* Exercise directions: Where a line in the material below has the string "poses", please report it.

*** Opening Data shown ***

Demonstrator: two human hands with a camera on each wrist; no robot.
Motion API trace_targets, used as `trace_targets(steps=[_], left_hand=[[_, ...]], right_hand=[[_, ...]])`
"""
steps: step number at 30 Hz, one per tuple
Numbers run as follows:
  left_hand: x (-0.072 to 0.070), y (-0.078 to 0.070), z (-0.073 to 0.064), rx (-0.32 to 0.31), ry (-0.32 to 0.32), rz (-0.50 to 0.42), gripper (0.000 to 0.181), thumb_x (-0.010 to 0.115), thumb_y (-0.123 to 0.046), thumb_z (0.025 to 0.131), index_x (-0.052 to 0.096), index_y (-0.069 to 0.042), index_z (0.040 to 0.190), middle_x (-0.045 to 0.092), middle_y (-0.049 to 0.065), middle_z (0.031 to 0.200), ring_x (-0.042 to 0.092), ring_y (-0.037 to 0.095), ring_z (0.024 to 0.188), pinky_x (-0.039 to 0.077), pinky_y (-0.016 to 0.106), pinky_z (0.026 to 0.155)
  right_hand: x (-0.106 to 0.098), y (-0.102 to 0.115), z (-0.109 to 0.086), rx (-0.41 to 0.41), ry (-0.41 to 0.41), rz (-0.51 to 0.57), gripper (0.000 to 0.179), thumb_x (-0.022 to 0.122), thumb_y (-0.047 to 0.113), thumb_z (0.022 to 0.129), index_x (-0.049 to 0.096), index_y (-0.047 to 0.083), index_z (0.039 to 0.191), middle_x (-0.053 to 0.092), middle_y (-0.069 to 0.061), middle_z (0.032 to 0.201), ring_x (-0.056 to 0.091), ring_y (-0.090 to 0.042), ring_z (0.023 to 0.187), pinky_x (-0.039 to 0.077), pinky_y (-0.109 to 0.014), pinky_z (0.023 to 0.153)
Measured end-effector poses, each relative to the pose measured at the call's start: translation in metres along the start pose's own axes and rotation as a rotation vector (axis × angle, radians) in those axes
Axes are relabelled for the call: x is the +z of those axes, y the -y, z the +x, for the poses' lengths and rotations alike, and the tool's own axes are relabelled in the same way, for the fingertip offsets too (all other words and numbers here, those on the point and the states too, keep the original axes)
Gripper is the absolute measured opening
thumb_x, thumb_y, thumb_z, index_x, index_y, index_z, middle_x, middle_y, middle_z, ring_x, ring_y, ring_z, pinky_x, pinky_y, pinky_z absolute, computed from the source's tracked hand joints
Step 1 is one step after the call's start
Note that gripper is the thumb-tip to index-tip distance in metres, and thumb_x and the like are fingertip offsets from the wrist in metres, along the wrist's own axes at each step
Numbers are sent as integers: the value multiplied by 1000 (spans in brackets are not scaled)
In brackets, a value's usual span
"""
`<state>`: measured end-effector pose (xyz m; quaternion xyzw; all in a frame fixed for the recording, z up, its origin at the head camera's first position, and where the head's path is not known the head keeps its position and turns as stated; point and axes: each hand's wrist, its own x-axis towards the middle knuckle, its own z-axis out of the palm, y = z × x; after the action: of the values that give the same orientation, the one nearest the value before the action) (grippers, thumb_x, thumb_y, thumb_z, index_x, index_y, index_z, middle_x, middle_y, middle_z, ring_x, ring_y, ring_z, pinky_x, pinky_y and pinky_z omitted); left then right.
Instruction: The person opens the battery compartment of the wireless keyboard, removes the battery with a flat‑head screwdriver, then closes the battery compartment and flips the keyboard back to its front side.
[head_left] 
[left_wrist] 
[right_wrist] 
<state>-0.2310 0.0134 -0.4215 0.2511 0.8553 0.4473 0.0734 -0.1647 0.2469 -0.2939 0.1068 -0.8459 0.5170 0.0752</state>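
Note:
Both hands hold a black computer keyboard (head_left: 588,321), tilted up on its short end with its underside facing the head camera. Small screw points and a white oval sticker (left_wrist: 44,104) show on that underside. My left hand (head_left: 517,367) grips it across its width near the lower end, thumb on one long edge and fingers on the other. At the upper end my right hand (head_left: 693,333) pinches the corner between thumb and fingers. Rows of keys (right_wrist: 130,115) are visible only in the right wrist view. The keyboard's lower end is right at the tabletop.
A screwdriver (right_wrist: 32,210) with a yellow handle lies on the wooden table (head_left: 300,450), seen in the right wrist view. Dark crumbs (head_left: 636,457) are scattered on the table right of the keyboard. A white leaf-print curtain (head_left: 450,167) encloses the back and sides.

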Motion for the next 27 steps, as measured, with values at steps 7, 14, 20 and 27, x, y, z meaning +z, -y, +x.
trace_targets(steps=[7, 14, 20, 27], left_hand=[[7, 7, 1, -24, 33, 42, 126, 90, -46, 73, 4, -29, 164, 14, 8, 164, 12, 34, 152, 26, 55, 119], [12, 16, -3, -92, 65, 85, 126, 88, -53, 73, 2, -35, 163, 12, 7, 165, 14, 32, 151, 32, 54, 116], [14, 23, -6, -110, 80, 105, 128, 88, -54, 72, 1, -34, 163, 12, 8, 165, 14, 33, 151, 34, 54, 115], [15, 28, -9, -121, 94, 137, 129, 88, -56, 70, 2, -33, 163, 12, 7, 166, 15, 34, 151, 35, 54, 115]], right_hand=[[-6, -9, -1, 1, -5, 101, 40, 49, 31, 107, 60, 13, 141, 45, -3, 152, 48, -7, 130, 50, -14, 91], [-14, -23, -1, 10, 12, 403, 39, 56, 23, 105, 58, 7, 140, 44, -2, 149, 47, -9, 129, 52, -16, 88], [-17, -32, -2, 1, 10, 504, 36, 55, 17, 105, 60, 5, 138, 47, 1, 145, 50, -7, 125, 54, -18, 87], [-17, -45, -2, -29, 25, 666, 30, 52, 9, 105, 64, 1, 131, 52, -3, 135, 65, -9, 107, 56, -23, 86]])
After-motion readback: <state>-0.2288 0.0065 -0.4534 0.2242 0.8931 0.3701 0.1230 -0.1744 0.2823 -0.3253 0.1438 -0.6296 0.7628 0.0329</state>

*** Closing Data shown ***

* Output of the task:
Measured end-effector poses, each relative to the pose measured at the call's start: translation in metres along the start pose's own axes and rotation as a rotation vector (axis × angle, radians) in those axes
Axes are relabelled for the call: x is the +z of those axes, y the -y, z the +x, for the poses' lengths and rotations alike, and the tool's own axes are relabelled in the same way, for the fingertip offsets too (all other words and numbers here, those on the point and the states too, keep the original axes)

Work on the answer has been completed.